### PROBLEM REQUIREMENTS
An acceptable answer contains each line of the material, unchanged.
DATA EXCERPT Block Start
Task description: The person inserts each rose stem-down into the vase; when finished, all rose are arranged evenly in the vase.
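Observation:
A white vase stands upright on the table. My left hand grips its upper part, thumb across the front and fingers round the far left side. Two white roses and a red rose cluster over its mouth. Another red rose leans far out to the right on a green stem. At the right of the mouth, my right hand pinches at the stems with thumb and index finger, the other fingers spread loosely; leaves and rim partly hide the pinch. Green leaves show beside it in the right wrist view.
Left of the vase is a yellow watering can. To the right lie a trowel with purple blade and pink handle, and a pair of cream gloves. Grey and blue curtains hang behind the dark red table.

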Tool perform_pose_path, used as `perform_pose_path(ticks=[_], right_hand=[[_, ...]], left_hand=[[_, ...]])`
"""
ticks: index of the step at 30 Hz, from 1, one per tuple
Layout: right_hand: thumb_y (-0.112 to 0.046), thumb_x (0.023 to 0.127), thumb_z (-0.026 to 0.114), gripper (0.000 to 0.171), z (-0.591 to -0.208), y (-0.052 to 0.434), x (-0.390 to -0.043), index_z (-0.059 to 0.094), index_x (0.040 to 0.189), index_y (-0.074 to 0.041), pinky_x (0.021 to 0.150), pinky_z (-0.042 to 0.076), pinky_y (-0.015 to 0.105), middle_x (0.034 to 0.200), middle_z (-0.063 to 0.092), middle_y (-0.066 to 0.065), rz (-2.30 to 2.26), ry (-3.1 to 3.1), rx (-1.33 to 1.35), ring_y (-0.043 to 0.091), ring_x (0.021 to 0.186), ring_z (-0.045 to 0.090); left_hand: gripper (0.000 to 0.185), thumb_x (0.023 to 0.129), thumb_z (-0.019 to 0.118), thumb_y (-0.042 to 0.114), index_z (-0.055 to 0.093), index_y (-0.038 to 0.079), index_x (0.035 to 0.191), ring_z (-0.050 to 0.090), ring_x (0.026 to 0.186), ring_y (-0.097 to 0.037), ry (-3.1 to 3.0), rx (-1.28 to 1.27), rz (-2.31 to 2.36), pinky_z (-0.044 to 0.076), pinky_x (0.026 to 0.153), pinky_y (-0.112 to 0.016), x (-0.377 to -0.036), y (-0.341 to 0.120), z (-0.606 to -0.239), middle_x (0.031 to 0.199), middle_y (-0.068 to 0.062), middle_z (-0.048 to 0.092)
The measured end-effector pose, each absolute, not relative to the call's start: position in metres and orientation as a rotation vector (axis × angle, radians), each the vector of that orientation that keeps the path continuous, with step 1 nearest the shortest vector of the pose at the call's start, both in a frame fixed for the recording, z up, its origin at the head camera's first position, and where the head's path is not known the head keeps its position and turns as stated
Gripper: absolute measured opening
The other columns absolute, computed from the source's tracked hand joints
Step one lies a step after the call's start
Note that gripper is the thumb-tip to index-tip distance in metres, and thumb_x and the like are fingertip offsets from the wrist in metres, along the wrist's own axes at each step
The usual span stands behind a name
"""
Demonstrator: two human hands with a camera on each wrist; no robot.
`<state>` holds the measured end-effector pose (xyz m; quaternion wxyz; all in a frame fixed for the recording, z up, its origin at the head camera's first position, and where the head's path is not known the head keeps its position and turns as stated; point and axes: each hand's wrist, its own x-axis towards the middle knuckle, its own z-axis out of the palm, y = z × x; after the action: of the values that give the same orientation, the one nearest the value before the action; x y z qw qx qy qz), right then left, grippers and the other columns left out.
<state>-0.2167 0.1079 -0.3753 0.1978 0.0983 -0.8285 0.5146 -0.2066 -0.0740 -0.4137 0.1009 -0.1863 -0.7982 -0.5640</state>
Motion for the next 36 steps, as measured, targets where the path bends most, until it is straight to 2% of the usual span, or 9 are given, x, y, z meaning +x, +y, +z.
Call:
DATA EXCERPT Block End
### ANSWER TO THIS PROBLEM
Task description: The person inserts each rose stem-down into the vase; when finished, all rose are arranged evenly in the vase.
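Observation:
A white vase stands upright on the table. My left hand grips its upper part, thumb across the front and fingers round the far left side. Two white roses and a red rose cluster over its mouth. Another red rose leans far out to the right on a green stem. At the right of the mouth, my right hand pinches at the stems with thumb and index finger, the other fingers spread loosely; leaves and rim partly hide the pinch. Green leaves show beside it in the right wrist view.
Left of the vase is a yellow watering can. To the right lie a trowel with purple blade and pink handle, and a pair of cream gloves. Grey and blue curtains hang behind the dark red table.
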
Tool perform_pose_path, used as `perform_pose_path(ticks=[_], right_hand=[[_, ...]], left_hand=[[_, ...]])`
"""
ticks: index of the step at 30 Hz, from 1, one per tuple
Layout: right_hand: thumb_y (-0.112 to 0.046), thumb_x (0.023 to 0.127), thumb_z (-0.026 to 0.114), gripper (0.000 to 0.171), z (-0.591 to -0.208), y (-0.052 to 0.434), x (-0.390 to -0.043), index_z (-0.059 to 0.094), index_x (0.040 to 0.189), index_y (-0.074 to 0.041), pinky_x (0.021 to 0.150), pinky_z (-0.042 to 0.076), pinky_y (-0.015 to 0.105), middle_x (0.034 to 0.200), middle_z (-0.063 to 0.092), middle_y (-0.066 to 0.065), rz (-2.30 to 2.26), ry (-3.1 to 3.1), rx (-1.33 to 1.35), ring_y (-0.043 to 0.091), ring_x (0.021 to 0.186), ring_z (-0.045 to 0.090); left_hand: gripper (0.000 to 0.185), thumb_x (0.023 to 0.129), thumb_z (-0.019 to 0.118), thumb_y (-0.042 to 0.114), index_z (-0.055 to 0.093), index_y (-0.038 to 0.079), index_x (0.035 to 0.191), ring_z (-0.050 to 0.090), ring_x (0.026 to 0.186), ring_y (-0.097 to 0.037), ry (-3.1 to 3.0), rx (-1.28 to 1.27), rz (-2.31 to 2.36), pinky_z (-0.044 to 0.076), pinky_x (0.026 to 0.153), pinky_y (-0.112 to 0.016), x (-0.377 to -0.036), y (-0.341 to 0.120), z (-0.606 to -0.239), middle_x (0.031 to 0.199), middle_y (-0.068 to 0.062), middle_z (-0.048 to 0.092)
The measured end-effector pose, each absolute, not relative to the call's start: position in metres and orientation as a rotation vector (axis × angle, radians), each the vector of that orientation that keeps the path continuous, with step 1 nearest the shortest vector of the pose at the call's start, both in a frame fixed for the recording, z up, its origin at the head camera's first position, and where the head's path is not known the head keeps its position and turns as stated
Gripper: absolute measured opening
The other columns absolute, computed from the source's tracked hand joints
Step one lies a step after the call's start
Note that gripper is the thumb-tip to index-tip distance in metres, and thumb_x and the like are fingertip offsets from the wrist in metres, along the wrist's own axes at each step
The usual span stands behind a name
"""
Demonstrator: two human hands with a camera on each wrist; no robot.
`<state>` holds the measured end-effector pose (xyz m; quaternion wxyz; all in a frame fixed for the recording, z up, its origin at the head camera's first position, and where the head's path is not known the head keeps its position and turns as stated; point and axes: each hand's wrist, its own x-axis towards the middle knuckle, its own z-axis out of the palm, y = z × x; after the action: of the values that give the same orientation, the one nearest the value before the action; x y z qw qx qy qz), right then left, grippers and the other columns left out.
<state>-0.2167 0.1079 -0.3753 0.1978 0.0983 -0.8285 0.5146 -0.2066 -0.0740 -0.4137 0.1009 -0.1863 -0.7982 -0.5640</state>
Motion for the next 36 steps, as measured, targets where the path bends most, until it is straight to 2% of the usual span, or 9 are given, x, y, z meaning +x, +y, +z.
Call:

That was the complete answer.